La rabia del vecino

La rabia del vecino

Cómo cabía esperar, no se han dado grandes sorpresas en las últimas europeas. El viejo continente continúa siendo un lugar donde –como si de lenguaje inclusivo se tratara– existen muchos derechos y muchas derechas. Queremos ser una sociedad grande y abierta y lo único que sucede es que hay serias discrepancias ideológicas a la hora de decidir cómo lograrlo. Pero el objetivo final que se detecta en toda la población europea es ese. Si nos fijamos, muchos de los fenómenos ultramontanos que de una manera tan apocalíptica agitan los boquiabiertos (como amenaza del supuesto futuro distópico que nos espera), comparados en pie de igualdad con muchos de los regímenes autocráticos que existen fuera de Europa, hacen parecer a nuestros ultras casi de centro-izquierda o hermanitas de la caridad.

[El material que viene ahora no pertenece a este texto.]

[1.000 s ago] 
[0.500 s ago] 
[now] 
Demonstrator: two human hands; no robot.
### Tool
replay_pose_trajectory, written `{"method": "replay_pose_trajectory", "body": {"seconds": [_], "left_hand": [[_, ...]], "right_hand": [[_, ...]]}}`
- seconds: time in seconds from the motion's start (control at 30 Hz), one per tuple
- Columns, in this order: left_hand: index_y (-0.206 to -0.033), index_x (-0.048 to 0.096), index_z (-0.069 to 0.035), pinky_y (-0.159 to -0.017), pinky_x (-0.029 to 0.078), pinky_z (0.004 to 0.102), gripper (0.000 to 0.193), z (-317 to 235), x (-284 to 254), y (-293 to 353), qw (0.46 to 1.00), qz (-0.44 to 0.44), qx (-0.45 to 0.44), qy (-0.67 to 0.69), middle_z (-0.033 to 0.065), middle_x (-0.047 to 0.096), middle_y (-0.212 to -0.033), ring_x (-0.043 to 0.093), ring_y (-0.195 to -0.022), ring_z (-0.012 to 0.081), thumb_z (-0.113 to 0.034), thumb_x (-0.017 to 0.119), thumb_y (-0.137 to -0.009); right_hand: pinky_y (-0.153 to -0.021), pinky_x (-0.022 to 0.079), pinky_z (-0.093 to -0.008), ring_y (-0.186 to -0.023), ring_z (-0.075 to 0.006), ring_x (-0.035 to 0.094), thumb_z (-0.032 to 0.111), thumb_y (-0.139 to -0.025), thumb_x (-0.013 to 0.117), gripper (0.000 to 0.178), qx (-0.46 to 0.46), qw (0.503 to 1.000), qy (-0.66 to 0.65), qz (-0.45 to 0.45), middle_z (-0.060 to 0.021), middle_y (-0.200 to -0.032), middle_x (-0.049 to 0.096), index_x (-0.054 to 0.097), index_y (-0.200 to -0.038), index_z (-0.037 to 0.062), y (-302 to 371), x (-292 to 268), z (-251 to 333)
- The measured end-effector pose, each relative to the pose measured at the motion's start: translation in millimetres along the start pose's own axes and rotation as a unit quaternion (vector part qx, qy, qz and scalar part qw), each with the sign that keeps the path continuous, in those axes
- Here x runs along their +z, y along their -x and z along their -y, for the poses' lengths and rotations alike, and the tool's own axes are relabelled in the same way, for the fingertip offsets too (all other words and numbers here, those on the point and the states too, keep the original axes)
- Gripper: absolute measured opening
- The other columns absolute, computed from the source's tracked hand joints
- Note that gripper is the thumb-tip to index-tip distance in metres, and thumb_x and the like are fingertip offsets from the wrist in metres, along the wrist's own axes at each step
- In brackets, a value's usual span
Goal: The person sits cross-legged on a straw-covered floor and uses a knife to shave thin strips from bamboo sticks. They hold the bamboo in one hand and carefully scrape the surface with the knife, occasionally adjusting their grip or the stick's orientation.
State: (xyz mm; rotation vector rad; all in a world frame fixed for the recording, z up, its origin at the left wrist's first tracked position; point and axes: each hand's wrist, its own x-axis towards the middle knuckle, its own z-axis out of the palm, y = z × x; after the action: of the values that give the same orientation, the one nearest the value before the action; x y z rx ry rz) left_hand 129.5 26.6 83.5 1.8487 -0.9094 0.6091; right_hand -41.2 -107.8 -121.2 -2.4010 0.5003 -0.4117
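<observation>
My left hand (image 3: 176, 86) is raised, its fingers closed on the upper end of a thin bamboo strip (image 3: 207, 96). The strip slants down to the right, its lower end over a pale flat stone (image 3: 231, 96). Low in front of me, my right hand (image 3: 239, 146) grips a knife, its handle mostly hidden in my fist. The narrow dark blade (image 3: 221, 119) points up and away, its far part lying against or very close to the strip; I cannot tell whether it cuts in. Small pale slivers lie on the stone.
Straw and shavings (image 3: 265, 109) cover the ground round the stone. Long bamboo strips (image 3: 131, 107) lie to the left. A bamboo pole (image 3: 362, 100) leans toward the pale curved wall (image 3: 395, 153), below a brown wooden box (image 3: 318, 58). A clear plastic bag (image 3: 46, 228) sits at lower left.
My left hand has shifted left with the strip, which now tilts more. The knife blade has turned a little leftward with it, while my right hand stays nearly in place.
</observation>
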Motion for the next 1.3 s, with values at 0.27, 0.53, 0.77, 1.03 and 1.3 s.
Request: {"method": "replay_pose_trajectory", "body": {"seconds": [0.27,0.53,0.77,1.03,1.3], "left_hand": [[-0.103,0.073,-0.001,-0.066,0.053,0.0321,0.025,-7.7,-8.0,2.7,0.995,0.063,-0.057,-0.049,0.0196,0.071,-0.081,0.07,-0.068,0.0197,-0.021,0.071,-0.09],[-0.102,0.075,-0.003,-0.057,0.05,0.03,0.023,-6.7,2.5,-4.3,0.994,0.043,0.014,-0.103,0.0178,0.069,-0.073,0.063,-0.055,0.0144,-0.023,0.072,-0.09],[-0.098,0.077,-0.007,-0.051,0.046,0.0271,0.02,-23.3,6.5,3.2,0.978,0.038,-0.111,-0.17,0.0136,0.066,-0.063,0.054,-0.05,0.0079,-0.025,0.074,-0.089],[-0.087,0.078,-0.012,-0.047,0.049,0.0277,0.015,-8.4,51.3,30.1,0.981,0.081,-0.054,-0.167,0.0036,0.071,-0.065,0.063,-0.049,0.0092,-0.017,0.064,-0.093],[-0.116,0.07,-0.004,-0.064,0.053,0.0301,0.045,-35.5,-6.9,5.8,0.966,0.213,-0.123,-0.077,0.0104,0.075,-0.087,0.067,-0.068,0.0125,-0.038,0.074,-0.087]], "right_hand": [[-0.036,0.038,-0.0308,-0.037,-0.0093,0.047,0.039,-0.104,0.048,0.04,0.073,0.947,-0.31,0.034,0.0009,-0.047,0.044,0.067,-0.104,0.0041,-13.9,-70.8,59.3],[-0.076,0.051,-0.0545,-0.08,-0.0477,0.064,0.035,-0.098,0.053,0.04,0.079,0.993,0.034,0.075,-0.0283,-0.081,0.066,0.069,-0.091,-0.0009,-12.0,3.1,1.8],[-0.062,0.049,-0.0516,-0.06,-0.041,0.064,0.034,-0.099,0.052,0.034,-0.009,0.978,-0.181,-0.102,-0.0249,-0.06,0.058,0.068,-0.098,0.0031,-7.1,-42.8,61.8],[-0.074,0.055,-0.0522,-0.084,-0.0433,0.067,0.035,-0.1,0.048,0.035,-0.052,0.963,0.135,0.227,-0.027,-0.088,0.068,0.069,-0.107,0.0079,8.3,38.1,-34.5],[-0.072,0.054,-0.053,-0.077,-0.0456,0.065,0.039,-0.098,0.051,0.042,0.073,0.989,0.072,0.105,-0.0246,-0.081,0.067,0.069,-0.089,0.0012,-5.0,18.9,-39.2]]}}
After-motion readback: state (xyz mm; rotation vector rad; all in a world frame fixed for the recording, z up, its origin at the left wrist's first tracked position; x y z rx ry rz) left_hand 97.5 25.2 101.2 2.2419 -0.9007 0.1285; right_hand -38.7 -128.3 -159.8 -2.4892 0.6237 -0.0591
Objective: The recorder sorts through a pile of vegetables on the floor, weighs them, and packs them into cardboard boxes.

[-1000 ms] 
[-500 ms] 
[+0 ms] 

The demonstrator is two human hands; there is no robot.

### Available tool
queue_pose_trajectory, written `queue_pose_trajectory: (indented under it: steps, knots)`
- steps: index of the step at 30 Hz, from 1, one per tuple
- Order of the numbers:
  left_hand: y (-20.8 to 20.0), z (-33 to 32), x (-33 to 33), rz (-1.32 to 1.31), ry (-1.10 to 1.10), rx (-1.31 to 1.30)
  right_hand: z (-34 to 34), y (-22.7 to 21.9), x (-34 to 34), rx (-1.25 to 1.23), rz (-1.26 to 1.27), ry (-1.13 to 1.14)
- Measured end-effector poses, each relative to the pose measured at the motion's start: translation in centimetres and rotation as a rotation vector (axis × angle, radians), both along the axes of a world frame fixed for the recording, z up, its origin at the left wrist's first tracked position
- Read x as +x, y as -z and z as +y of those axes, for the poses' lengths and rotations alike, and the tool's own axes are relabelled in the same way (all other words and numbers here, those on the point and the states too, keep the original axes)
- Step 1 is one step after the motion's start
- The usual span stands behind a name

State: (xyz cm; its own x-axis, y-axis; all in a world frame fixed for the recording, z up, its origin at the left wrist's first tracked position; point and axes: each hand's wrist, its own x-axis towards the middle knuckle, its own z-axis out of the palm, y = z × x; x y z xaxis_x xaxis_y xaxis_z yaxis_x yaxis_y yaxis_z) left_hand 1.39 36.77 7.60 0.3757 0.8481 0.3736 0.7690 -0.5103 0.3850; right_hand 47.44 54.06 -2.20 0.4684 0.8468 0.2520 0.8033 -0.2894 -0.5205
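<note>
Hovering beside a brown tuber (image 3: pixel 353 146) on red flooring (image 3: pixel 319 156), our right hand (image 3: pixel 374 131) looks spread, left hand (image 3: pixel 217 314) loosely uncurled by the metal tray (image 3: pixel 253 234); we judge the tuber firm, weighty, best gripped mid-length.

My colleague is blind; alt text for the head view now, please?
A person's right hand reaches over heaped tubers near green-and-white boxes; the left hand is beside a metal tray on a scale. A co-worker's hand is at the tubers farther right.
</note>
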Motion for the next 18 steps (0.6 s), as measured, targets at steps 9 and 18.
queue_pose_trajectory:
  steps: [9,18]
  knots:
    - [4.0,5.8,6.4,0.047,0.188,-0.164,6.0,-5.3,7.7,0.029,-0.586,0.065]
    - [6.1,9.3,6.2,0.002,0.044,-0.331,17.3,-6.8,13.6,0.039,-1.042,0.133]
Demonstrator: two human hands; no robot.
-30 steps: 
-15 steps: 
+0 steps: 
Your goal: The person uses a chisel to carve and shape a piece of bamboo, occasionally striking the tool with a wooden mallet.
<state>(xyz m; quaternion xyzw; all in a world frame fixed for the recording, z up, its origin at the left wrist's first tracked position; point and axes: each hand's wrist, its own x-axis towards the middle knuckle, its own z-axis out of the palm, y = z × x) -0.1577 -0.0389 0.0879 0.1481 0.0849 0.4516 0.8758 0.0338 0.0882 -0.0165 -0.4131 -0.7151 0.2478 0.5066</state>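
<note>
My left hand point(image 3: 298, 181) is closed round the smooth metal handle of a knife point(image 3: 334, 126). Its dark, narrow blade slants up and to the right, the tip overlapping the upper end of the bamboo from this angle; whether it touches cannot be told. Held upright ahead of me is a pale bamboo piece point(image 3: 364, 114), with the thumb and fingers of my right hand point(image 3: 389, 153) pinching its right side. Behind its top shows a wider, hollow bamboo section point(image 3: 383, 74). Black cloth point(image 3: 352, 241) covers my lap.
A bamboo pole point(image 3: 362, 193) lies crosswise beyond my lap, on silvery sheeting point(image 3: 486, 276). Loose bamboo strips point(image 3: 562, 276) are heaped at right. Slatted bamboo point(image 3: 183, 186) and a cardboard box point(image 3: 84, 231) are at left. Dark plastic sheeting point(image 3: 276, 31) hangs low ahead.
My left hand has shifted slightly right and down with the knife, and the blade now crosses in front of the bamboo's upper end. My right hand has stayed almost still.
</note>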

Nadie se ocupa de hacer esas comparaciones porque son odiosas y no resultan rentables. Nuestros líderes prefieren agitar el espantajo del adversario como si fuera el hombre del saco. Hasta nuestro propio presidente proponía estas elecciones que no hay que votar para construir un país sino para que rabie el prójimo. El objetivo para él, por lo visto, no consistía en entendernos, sino en el placer de imaginar la cara de fastidio del vecino que opina diferente. Muy edificante no parece y alguien con esos criterios no sé si será la persona adecuada para lograr defender unas instituciones comunes, inclusivas y de talante democrático. Por suerte, en Europa sigue pesando mucho el viejo proyecto de combatir los focos de miseria por caminos imparciales y eficaces. Que esos caminos los hemos de encontrar entre todos no creo que nadie sea capaz de negarlo.

Si alguien piensa que él mismo puede encontrarlos, tomando sus decisiones solo para fastidiar al discrepante, nunca será más peligroso ese empeño que en manos de una persona tan presuntuosa e insensata como para creerse capaz de cumplirlo en solitario.